XML Elements vs. Attributes

For the attributes and the child elements in XML, there are no rules about when to use which one.

Use of Elements vs Attributes:

We can store the data either in child elements or in attributes.

Example 1:

<employee gender="male">
  <firstname>Tom</firstname>
  <lastname>Gates</lastname>
</employee>

Example 2:

<employee>
  <gender>male</gender>
  <firstname>Tom</firstname>
  <lastname>Gates</lastname>
</employee>

Explanation:

In the above examples, gender is an attribute in the first one and a child element in the second one, however providing the same information.

Recommended Way:

We can use either of the attributes or child elements. The attributes can be handy in HTML. In XML, however, we should try to avoid them, and if the information feels like data, we can use the child elements. What we recommend is that the data itself should be stored as elements, and only the metadata, i.e., the data about data should be stored as attributes.

Example 1:

<note date="1/8/2020">
  <to>Sapna</to>
  <from>Tom</from>
  <heading>Message</heading>
  <body>Meeting on Monday at 11 AM.</body>
</note>

Example 2:

<note>
  <date>1/8/2020</date>
  <to>Sapna</to>
  <from>Tom</from>
  <heading>Message</heading>
  <body>Meeting on Monday at 11 AM.</body>
</note>

Example 3: RECOMMENDED WAY:

<note>
  <date>
    <day>1</day>
    <month>8</month>
    <year>2020</year>
  </date>
 <to>Sapna</to>
  <from>Tom</from>
  <heading>Message</heading>
  <body>Meeting on Monday at 11 AM.</body>
</note>

Explanation:

In the above examples, all three XML documents contain the same information. However, a date attribute is used in the first example, a date element is used in the second example and an expanded date element is used in the third example.

Why to avoid using attributes?

Some of the limitations of attributes are:

  • They cannot contain multiple values, but the child elements can.
  • They are not easily expandable for future changes.
  • They cannot describe structures, but the child elements can.
  • They are more difficult to manipulate by program code than the child elements.
  • Their values are not easy to test against a DTD.

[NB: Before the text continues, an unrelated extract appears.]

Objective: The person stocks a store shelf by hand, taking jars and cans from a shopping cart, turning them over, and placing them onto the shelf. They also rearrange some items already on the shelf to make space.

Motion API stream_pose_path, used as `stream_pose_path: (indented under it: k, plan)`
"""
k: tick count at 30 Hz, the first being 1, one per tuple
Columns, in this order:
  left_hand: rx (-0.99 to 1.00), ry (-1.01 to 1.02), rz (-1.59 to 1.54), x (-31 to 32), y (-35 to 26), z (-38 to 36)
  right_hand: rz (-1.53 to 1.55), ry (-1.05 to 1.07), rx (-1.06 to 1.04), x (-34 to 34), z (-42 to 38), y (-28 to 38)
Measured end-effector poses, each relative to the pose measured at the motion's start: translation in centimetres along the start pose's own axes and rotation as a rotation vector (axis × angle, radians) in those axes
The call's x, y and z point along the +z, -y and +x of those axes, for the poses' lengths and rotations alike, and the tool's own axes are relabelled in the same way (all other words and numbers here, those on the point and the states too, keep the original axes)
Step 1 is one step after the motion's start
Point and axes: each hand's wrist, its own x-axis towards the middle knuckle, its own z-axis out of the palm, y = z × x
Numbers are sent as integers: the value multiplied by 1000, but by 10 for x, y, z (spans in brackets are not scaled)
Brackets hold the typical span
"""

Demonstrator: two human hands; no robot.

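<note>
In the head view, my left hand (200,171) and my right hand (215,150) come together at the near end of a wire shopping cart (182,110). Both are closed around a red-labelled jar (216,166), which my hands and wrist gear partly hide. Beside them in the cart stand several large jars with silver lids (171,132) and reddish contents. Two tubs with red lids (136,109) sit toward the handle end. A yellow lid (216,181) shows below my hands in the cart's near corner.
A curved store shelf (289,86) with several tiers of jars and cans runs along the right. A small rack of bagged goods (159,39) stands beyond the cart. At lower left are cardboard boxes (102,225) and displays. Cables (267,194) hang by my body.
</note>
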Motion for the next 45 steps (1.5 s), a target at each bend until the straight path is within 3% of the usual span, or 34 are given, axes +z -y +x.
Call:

Using attributes as containers for data results in a document that is difficult to read and maintain. It is recommended to use the child elements to describe data, and the attributes to provide information that is not relevant to the data.

Incorrect Way:

XML should not be used like this:

<note day="1" month="8" year="2020"
to="Sapna" from="Tom" heading="Message"
body="Meeting on Monday at 11 AM.">
</note>

Exception:

The ID references can be assigned to the elements, and can then be used to access the XML elements in much the same way as the NAME or ID attributes in HTML.

Example:

<messages>
<note id="id1">
  <to>Sapna</to>
  <from>Tom</from>
  <heading>Message</heading>
  <body>Meeting on Monday at 11 AM.</body>
</note>
 
<note id="id2">
  <to>Tom</to>
  <from>Sapna</from>
  <heading>Re: Message</heading>
  <body>Thanks for the reminder!</body>
</note>
</messages>

Explanation:

In the above example, ID is used as a counter, or a unique identifier, to identify the different notes in the XML file. Here, the ID is not a part of the note data.